:: Supplied data ::
Start of Block

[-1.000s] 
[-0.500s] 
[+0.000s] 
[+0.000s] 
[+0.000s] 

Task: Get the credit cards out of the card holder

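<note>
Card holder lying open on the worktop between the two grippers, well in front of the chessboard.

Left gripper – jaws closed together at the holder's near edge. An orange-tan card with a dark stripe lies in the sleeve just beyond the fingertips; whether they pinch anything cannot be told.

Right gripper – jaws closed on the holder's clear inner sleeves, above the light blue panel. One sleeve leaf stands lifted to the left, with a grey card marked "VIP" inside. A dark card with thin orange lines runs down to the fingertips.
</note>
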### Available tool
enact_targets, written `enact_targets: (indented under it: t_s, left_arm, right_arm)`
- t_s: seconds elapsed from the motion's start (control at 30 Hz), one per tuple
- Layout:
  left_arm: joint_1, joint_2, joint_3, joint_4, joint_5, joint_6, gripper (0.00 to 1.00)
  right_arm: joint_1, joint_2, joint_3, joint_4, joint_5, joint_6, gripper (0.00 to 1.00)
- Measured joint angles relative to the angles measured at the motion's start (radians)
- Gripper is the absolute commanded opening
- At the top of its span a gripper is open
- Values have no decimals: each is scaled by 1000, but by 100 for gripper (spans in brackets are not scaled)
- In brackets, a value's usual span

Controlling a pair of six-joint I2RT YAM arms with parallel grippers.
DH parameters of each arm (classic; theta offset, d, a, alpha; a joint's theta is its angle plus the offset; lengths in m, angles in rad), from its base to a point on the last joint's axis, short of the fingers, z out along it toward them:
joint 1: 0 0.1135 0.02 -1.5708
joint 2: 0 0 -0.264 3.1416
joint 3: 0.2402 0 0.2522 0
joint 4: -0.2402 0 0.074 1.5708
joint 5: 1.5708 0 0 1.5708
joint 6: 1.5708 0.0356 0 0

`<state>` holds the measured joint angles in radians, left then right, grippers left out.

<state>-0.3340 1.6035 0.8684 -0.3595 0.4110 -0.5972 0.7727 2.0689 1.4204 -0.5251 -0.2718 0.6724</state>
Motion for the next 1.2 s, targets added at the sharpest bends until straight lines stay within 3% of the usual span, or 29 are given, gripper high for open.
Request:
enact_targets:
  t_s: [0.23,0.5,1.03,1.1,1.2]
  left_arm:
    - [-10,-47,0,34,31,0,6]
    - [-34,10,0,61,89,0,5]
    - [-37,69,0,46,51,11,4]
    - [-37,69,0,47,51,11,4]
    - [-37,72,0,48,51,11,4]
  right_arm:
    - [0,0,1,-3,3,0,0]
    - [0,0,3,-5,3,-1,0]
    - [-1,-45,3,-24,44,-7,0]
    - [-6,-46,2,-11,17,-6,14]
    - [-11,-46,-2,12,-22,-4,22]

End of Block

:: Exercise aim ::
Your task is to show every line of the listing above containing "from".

:: Result of the exercise ::
- t_s: seconds elapsed from the motion's start (control at 30 Hz), one per tuple
DH parameters of each arm (classic; theta offset, d, a, alpha; a joint's theta is its angle plus the offset; lengths in m, angles in rad), from its base to a point on the last joint's axis, short of the fingers, z out along it toward them:

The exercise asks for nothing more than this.